À Mahagi, le développement rural ne se proclame pas, il se constate sur le terrain. Selon certaines sources locales, depuis le lundi 30 décembre 2025, une opération d’entretien de route de desserte agricole est en cours dans la chefferie de Wagongo. Le projet est porté par la coopérative agricole Terra, avec l’appui de l’honorable Robert Agenong’a, député national élu de la circonscription. À en croire nos sources, deux tracteurs ont été remis à la coopérative afin de réhabiliter un tronçon stratégique de 13 kilomètres, essentiel à la circulation des produits agricoles et à la mobilité des communautés rurales.
Les essais techniques des engins ont été réalisés le jour du lancement, sous l’autorité du chef de la chefferie de Wagongo, marquant l’entrée en phase opérationnelle des travaux. D’après des observateurs locaux, cette implication des autorités coutumières n’est pas anodine : elle confère une légitimité sociale au projet et favorise son appropriation par les communautés. Les travaux, prévus pour durer environ une semaine et demie, s’inscrivent dans un contexte où l’état des routes de desserte agricole demeure l’un des principaux freins au développement local.
S’exprimant sur la situation, des analystes du développement rural comme David estiment que l’amélioration de l’accessibilité des zones agricoles constitue un levier souvent sous-estimé dans la lutte contre la pauvreté. Une route praticable permet non seulement de réduire les coûts de transport, mais aussi de limiter les pertes post-récolte, qui contribuent indirectement à la pression sur les terres et les ressources naturelles. Selon certaines sources proches du secteur agricole, l’isolement prolongé de plusieurs villages de Mahagi a longtemps fragilisé les revenus paysans et découragé l’investissement agricole.
Dans ce contexte, le choix de confier l’exécution du projet à une coopérative locale est perçu comme un signal encourageant. Les analystes tel que P’Kuru pensent qu’une telle approche renforce les capacités endogènes et réduit les risques d’abandon des infrastructures, un phénomène récurrent dans les zones rurales. À en croire des acteurs communautaires, l’intervention de la coopérative Terra favorise également un sentiment de responsabilité collective autour de l’entretien de la route, condition essentielle à sa durabilité.
Sur le terrain, l’impact social est déjà perceptible. D’après nos sources dans la chefferie de Wagongo, la population n’a pas caché sa satisfaction face à un projet jugé directement utile au quotidien des agriculteurs.
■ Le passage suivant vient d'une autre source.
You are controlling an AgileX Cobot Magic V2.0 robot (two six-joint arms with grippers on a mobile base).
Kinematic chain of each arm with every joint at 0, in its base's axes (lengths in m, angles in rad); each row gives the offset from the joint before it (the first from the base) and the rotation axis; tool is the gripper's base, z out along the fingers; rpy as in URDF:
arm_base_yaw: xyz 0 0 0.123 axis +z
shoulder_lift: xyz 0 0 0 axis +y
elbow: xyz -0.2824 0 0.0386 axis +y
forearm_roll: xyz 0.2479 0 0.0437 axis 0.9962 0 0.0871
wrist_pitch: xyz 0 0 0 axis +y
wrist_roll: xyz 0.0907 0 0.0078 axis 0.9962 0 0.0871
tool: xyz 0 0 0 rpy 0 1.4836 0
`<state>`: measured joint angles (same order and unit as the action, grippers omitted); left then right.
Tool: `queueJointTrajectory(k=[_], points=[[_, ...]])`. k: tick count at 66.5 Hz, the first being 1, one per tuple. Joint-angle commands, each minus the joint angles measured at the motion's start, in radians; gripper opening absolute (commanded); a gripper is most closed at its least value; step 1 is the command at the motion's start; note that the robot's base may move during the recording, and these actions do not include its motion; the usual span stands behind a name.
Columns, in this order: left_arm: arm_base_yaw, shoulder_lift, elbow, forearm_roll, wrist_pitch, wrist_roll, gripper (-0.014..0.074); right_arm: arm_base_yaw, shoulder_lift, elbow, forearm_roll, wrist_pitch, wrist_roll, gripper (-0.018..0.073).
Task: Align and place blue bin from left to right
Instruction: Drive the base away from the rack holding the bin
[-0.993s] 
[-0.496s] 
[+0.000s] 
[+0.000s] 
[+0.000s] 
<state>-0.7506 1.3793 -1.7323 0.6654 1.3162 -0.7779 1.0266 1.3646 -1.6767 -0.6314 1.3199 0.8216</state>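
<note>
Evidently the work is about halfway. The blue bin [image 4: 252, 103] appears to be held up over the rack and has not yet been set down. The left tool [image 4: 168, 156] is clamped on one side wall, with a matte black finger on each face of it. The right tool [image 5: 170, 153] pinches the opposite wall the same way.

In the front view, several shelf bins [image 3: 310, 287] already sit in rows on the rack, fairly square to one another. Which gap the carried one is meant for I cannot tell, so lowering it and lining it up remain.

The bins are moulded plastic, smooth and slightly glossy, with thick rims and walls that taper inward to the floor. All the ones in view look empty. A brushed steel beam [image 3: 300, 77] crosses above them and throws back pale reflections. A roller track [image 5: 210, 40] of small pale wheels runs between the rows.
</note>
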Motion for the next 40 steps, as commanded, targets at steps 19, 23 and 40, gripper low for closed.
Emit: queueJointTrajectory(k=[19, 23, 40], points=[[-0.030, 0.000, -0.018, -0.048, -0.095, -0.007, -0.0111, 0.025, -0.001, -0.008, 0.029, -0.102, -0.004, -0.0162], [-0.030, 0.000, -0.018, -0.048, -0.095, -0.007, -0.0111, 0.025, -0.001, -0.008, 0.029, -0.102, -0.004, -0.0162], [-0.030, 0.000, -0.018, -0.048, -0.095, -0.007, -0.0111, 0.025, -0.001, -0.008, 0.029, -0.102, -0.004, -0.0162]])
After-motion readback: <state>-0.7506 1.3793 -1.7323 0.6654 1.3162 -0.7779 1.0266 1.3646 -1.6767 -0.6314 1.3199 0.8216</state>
Pour Rachelle Nyagilo et pour beaucoup, la remise en état de cette route représente un espoir concret d’écouler plus facilement les récoltes, d’accéder aux marchés et de renforcer la sécurité alimentaire locale, dans un territoire fortement dépendant de l’agriculture.
Toutefois, s’exprimant avec prudence, certains analystes soulignent que ce type d’initiative, aussi pertinent soit-il, gagnerait à être inscrit dans une vision plus structurée de l’aménagement rural. Ils estiment que l’entretien ponctuel des routes de desserte doit s’accompagner d’une planification à long terme, intégrant la mécanisation agricole raisonnée, la protection des sols et la résilience face aux aléas climatiques. À Mahagi, à en croire nos sources, les tracteurs de la coopérative Terra ont ouvert une dynamique concrète. Reste désormais à savoir si cette impulsion pourra être consolidée et reproduite, afin que chaque kilomètre entretenu devienne non pas un événement isolé, mais un pilier durable du développement rural et environnemental du territoire.